Clinical Quality Management

Provider Type

  • Physicians
  • Hospitals
  • Ancillary

The Health Net Prison Health Care Provider Network (PHCPN) Clinical Quality Management (CQM) program monitors quality of care delivered by participating providers and manages potential quality issues (PQIs) as identified. It encompasses all medical and behavioral health providers contracting with Network Providers, LLC (NPLLC). The CQM program includes the measurement of adherence to nationally recognized clinical standards and the implementation of actions to improve quality of care. The scope of the program includes:

  • Monitoring and evaluating care provided in all health care delivery settings, including behavioral health services and the behavioral aspects of health care in coordination with other medical conditions.
  • Clinical quality and safety of care.
  • Hospital quality comparison reports.
  • Provider access and availability for patient.
  • Medical record and documentation standards.
  • Provider qualifications and selection.
  • Monitoring continuity and coordination of care.

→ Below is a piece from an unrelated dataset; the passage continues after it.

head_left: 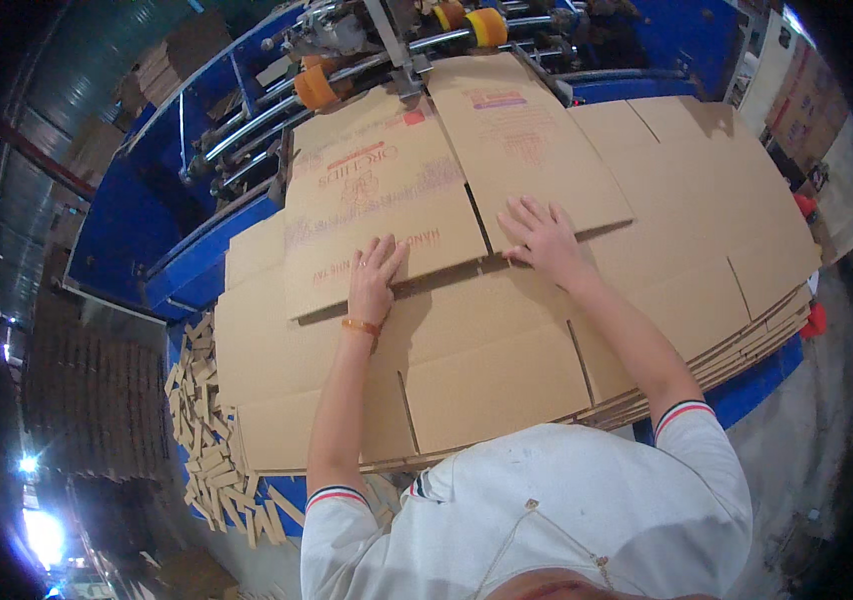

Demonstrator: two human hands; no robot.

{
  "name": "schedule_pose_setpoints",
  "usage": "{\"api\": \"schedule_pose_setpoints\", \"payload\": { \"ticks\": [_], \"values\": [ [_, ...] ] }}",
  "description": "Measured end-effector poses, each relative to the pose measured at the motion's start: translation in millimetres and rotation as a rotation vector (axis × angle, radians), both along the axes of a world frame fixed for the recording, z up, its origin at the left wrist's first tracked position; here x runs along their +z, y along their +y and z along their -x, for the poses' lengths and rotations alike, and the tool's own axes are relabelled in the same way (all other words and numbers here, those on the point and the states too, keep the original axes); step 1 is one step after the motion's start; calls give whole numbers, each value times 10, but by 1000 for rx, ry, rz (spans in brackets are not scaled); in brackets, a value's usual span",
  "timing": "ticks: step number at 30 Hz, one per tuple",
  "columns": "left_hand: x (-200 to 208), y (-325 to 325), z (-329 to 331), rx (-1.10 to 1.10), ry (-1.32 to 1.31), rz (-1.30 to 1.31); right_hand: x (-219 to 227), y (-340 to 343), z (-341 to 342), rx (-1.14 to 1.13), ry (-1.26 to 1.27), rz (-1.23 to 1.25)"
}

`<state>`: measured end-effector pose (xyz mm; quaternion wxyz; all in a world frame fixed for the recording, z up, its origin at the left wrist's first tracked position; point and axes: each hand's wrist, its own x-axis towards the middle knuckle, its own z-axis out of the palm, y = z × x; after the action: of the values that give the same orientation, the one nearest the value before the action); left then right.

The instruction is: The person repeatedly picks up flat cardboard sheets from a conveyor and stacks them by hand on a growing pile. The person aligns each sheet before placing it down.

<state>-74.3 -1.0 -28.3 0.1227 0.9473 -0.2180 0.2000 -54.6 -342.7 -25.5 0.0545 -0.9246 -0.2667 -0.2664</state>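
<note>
We found both hands at the near edge of the printed cardboard (pixel 427 190), which lay atop a stack of plain cardboard (pixel 677 260), its far end up against a blue machine (pixel 137 225). Left hand (pixel 374 283): unclenched, fingers laid out on the left panel near its edge, an orange band (pixel 360 326) at the wrist. Right hand (pixel 544 246): fingers spread, laid on the right panel just beside the dark slot between the two panels. We saw neither hand clenched; we could not tell whether a thumb reached beneath. At the machine we noted an orange roller (pixel 316 88) and a yellow roller (pixel 490 28) on metal shafts. Cardboard scraps (pixel 209 460) were heaped left of the stack.
</note>
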Motion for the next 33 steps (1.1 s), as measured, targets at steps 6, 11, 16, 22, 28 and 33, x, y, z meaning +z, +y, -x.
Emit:
{"api": "schedule_pose_setpoints", "payload": {
  "ticks": [6,11,16,22,28,33],
  "values": [
    [-19,-2,-313,164,-39,-202,-44,96,-357,-58,-1,-42],
    [-20,-110,-328,391,-90,-305,-129,168,-334,-158,-58,-50],
    [240,-122,-452,710,61,-167,84,283,-538,-457,145,-102],
    [190,996,384,700,-136,-4,-170,-174,7,-70,432,-102],
    [-63,2848,1587,1410,50,96,-59,-434,756,40,438,-66],
    [163,2974,1644,1557,351,-2,14,-357,799,-13,394,-74]
  ]
}}
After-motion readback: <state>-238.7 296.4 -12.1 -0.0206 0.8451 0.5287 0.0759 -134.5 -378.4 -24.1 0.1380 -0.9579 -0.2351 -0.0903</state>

Health Net PHCPN has developed quality management systems that extend across the entire continuum of care. All program components are judged on their measurable effect on the patient population. The Health Net PHCPN CQM program is designed to function at the corporate and regional (statewide) level, linked by CQM committees and reporting structures.

Health Net PHCPN does not delegate its comprehensive CQM program or oversight responsibilities to participating providers, hospitals or ancillary providers. Participating providers, hospitals and ancillary providers are required to comply with the standards and requirements set forth in this operations manual and the NPLLC network contract.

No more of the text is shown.